The foundation scoured the city’s waterways and landed at Centennial Place as its preferred spot because it has easy access to a wide section of the lagoon suitable for sailing and is close to where programs already operate, according to Keiller. He proposed constructing a $2.5 million facility at the Big Blue site. The facility would be turned over to the city with an endowment fund to maintain it, Keiller said.

“Our vision is to develop a self-sustaining sailing culture and establish a permanent sailing center on the Vero Beach waterfront,” Keiller said, adding he anticipates the funds for the new facility could be raised in two to three years.

The Vero Beach-owned Centennial Place land is currently occupied by the city’s former electric plant on the north side of the bridge, its aging wastewater treatment facility on the south side, and the former postal annex on the southwest corner.

Big Blue will be demolished sometime after 2020, when Florida Power & Light Co. – which purchased the city’s electric utility system in December 2018 for $185 million – builds a new substation nearby and no longer needs access to the property.

The sailing foundation, which has seen an increase in weekly program participants from 100 to 150 in the past year, has added new boats and activities, including a sailing program for children with disabilities and a shuttle service for homeless children to its programs with newly acquired buses, Keiller said.

But Councilman Harry Howle initially raised concerns about dedicating part of the coveted waterfront site to the sailing group at this time.

“What I’m having trouble swallowing is that what you’re asking for is the prime piece of property on what’s left of the most prime piece of land that we have,” Howle said.

“If your building were there, it would encumber what we do with that property and how we develop that property,” Howle continued. “And I think that would kind of be the backwards way of doing it.
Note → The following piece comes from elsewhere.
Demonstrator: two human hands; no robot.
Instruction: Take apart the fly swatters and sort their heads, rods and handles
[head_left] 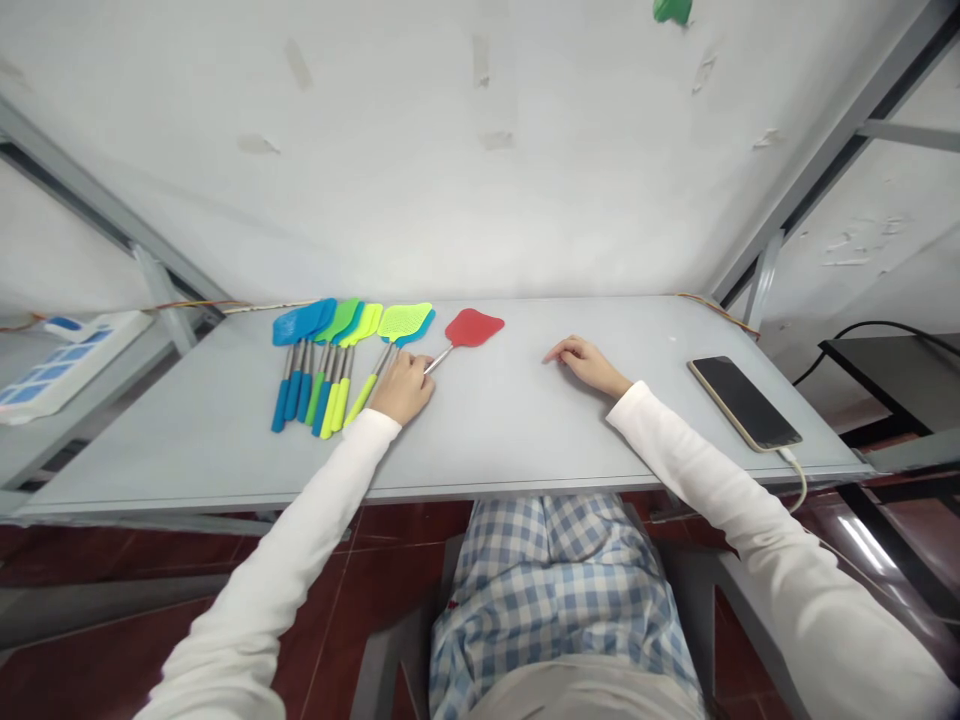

I think you most certainly could be part of the planned development of that property, but it would be much better for the community as a whole to have the plan made around whatever we decide is going to be there.”

Mayor Val Zudans echoed Howle’s reservations.

“I am a big fan of youth sailing. I was at your regatta. I believe in it 100 percent and I want to see it happen,” Zudans said. “I am also concerned about having a comprehensive plan and not encumbering the overall idea.”

Keiller acknowledged that dedicating land now to the sailing foundation without a redevelopment plan in place is putting the cart before the horse, but he added it would be the right choice for area youth and an economic driver. The foundation at the very least, would like to be a part of the site’s eventual master plan, Keiller said.

“I know this is valuable land, but our kids are valuable,” Keiller said. “If you put a price tag of a million dollars an acre on the land, which price tag do you put on a child?”

Backup plans for the foundation should the city deny it a spot at the southeast corner of the Big Blue site include a permanent location at the wastewater site or a floating center close by.

Zudans liked the idea of a floating facility, he said.

“There are a lot of potential advantages to going that route. It costs less,” Zudans said. “You probably could raise the money within six months to do something like that as opposed to years from now. And if you got to the point where you exceed your capacity, you can add a second barge.”

“We want you to be a part of this, but we want to make sure we do it in the best way,” Zudans added.